Re: [PATCH 1/4] tracing: move __DO_TRACE out of line

From: Jeremy Fitzhardinge
Date: Sun Apr 19 2009 - 19:39:02 EST


Mathieu Desnoyers wrote:
Here is the conclusions I gather from the following tbench tests on the LTTng
tree :

- Dormant tracepoints, when sprinkled all over the place, have a very small, but
measurable, footprint on kernel stress-test workloads (3 % for the
whole 2.6.30-rc1 LTTng tree).

- "Immediate values" help lessening this impact significantly (3 % -> 2.5 %).

- Static jump patching would diminish impact even more, but would require gcc
modifications to be acceptable. I did some prototypes using instruction
pattern matching in the past which was judged too complex.

- I strongly recommend adding per-subsystem config-out option for heavy
users like kmemtrace or pvops. Compiling-out kmemtrace instrumentation
brings the performance impact from 2.5 % down to 1.9 % slowdown.

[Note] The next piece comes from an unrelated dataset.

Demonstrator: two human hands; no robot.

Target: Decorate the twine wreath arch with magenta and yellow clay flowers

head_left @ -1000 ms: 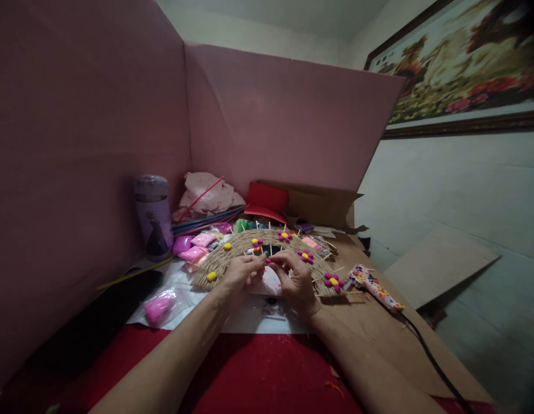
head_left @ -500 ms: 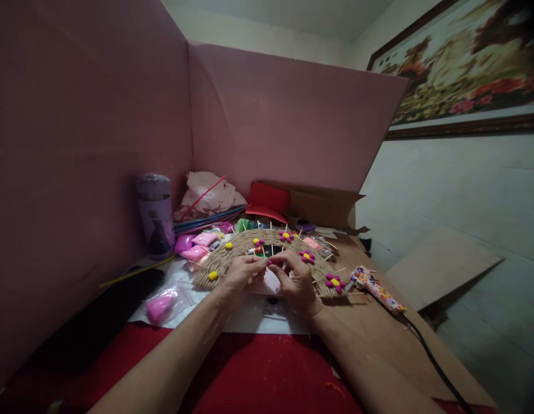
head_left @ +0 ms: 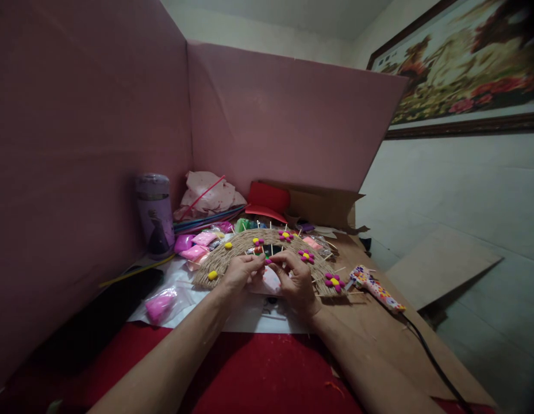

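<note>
My left hand [head_left: 243, 273] and my right hand [head_left: 296, 282] meet low in the middle of the view, fingertips pinched together. Between them shows a tiny lump of magenta modelling clay [head_left: 268, 261], pinched by the fingers of both. Just behind my hands lies an arch wound with brown twine [head_left: 245, 238], short sticks poking out around its edges. On its right half are magenta flowers with yellow centres, such as the large flower [head_left: 334, 282]. A partly petalled flower [head_left: 258, 242] sits near the top. Bare yellow dots [head_left: 212, 275] are on the left half.
A flowered glue gun [head_left: 376, 289] with a black cord lies at the right on cardboard. Bags of pink clay [head_left: 161, 306] and a purple flask [head_left: 155, 218] stand or lie left. Pink panels [head_left: 275, 121] rise behind; red cloth [head_left: 258, 374] covers the front.
My fingertips have shifted very slightly around the clay, and a bit more of it shows between them. The arch and everything around it stay in place.
</note>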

- Putting the tracepoint out-of-line is a no-go, as it slows down *both* the
dormant (3 % -> 4.7 %) and the active (+20% to tracer overhead) tracepoints
compared to inline tracepoints.

That's an interestingly counter-intuitive result. Do you have any theories how this might happen? The only mechanism I can think of is that, because the inline code sections are smaller, gcc is less inclined to put the if(unlikely) code out of line, so the amount of hot-patch code is higher. But still, 1.7% is a massive increase in overhead, especially compared to the relative differences of the other changes.

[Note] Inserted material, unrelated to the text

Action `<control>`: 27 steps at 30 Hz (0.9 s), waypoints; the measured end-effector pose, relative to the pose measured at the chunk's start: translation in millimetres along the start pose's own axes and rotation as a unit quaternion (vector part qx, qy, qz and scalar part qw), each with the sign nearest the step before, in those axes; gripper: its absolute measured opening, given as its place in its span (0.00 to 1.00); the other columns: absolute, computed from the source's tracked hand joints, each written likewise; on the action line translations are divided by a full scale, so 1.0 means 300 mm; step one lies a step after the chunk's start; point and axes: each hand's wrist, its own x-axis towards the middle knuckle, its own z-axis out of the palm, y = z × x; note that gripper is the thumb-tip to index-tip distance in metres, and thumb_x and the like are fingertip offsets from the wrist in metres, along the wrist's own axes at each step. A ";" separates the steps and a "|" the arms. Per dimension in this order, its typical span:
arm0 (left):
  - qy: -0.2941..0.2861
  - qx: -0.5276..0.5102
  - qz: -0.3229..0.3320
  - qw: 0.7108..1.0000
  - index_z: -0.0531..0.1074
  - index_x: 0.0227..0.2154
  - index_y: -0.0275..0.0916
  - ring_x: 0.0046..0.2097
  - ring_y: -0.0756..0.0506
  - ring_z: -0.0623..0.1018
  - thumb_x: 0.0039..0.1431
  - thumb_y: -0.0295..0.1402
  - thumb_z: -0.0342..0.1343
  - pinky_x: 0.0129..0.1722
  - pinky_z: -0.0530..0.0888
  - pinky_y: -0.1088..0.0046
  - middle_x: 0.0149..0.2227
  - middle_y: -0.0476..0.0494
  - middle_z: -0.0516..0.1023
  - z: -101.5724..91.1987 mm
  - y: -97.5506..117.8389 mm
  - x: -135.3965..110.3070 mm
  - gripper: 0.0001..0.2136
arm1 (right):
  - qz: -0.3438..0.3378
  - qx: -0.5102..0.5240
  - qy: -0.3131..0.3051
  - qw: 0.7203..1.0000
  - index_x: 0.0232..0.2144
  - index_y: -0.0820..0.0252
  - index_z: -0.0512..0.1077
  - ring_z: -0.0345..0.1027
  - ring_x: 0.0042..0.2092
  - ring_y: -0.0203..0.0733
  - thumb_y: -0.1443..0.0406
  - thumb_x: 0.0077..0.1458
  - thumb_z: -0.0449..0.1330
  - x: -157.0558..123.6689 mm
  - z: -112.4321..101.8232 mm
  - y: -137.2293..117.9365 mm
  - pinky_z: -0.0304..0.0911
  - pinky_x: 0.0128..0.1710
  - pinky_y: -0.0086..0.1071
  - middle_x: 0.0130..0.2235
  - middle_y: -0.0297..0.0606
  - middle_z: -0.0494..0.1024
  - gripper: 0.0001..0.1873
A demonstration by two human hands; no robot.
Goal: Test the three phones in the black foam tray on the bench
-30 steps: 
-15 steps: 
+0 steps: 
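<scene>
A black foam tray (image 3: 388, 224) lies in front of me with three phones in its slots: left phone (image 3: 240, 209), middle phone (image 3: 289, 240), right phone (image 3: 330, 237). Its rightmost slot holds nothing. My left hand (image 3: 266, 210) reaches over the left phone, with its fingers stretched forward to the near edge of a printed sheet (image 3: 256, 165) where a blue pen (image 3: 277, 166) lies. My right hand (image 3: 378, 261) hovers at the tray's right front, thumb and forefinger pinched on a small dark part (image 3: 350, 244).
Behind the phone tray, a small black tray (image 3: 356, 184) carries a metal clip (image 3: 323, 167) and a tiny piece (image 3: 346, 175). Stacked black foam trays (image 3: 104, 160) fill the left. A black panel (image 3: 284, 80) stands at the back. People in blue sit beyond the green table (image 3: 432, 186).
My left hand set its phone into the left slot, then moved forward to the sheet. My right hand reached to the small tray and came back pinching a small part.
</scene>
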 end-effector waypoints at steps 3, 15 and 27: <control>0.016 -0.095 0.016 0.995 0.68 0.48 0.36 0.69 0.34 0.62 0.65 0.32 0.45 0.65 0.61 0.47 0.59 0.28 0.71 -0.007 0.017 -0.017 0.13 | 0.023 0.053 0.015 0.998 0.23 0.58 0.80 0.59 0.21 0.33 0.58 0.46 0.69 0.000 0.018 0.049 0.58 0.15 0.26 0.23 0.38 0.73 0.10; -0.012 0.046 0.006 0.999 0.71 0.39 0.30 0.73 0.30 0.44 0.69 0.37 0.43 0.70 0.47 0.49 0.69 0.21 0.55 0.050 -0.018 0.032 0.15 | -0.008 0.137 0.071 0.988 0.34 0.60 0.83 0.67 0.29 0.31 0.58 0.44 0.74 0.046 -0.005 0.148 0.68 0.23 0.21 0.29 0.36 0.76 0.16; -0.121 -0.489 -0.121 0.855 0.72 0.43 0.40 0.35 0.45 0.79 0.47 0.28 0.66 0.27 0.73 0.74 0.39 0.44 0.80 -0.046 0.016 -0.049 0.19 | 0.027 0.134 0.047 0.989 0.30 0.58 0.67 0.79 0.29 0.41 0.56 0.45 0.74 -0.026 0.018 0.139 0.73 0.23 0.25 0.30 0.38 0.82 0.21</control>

Tracepoints all compiled-out :

run 1 : 2091.50
run 2 (after reboot) : 2089.50 (baseline)
run 3 (after reboot) : 2083.61

Dormant tracepoints :

inline, no immediate value optimization

run 1 : 1990.63
run 2 (after reboot) : 2025.38 (3 %)
run 3 (after reboot) : 2028.81

out-of-line, no immediate value optimization

run 1 : 1990.66
run 2 (after reboot) : 1990.19 (4.7 %)
run 3 (after reboot) : 1977.79

inline, immediate value optimization

run 1 : 2035.99 (2.5 %)
run 2 (after reboot) : 2036.11
run 3 (after reboot) : 2035.75

inline, immediate value optimization, configuring out kmemtrace tracepoints

run 1 : 2048.08 (1.9 %)
run 2 (after reboot) : 2055.53
run 3 (after reboot) : 2046.49

So what are you doing here? Are you doing 3 runs, then comparing he median measurement in each case?

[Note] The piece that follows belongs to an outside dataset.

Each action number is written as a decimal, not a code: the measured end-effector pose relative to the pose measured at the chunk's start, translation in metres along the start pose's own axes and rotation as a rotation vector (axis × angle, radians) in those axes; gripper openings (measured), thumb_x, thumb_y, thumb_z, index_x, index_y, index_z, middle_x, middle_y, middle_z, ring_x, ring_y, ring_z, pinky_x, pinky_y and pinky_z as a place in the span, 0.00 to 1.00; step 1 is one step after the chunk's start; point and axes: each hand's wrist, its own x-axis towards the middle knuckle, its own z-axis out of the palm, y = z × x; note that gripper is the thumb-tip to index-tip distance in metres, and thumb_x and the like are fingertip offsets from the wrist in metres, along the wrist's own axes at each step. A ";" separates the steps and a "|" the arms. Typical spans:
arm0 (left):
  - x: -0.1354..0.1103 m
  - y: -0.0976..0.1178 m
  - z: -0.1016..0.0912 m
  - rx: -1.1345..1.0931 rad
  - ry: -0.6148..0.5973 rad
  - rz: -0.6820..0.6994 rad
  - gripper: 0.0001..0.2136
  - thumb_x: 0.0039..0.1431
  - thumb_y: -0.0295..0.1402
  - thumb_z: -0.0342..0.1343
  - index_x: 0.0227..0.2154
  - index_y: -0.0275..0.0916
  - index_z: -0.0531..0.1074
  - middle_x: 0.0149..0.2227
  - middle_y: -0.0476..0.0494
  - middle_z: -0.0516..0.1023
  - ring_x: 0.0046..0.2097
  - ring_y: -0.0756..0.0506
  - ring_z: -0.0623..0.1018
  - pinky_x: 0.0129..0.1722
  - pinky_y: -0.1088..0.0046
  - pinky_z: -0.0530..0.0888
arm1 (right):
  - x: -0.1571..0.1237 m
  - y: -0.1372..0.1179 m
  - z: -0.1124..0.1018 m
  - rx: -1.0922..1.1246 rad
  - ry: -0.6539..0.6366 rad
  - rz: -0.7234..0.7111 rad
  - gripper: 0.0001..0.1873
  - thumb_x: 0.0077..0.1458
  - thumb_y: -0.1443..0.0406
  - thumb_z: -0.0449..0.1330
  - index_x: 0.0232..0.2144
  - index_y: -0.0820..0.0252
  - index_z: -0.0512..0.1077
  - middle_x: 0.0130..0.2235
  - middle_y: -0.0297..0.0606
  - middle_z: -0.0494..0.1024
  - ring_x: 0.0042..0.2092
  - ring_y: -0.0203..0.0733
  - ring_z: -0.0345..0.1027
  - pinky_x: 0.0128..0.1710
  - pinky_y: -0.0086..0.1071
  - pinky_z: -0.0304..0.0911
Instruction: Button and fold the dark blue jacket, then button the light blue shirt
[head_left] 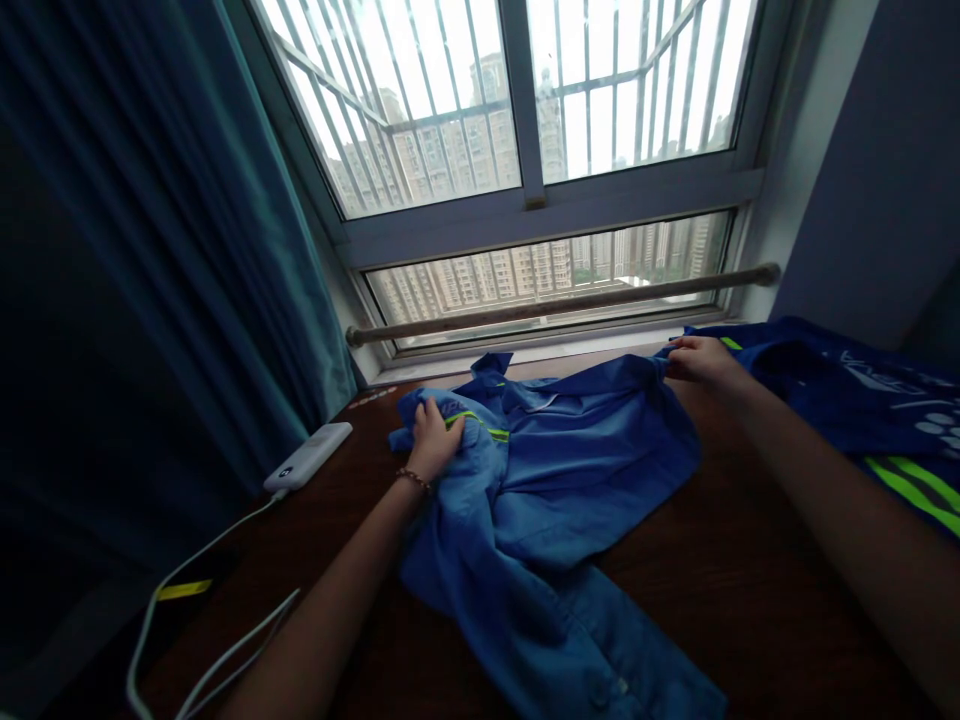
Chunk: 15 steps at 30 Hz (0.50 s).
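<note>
A blue work jacket (592, 450) with a yellow-green reflective stripe lies partly spread on the dark wooden surface (750, 600). One of its sleeves stretches toward me at the bottom of the view. My left hand (436, 440), with a beaded bracelet at the wrist, grips the jacket's left part beside the stripe; its fingers are curled on the cloth. At the jacket's far right corner my right hand (697, 360) pinches the fabric and holds it slightly raised. The fingertips of that hand are partly hidden by cloth.
Another blue garment (832, 390) with reflective bands lies at the right, close to my right forearm. On the left are a white power bank (309, 457) with a white cable (202, 545), and a dark blue curtain (187, 230). Behind the surface, a wooden rail (570, 305) crosses the barred window.
</note>
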 end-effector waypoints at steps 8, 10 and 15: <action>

The trouble is that your run to run variations are at least as large as the difference you're trying to detect. For example in run 1 of "inline, no immediate value optimization" you got 1990.6MB/s throughput, and then runs 2 & 3 both went up to ~2025. Why? That's a huge jump.

The "out-of-line, no immediate value optimization" runs 1&2 has the same throughput as run 1 of the previous test, 1990MB/s, while run 3 is a bit worse. OK, so perhaps its slower. But why are runs 1&2 more or less identical to inline/run1?

What would happen if you happened to do 10 iterations of these tests? There just seems like too much run to run variation to make 3 runs statistically meaningful.

I'm not picking on you personally, because I had exactly the same problems when trying to benchmark the overhead of pvops. The reboot/rerun variations were at least as large as the effects I'm trying to measure, and I'm just feeling suspicious of all the results.

I think there's something fundimentally off about about this kind of kernel benchmark methodology. The results are not stable and are not - I think - reliable. Unfortunately I don't have enough of a background in statistics to really analyze what's going on here, or how we should change the test/measurement methodology to get results that we can really stand by.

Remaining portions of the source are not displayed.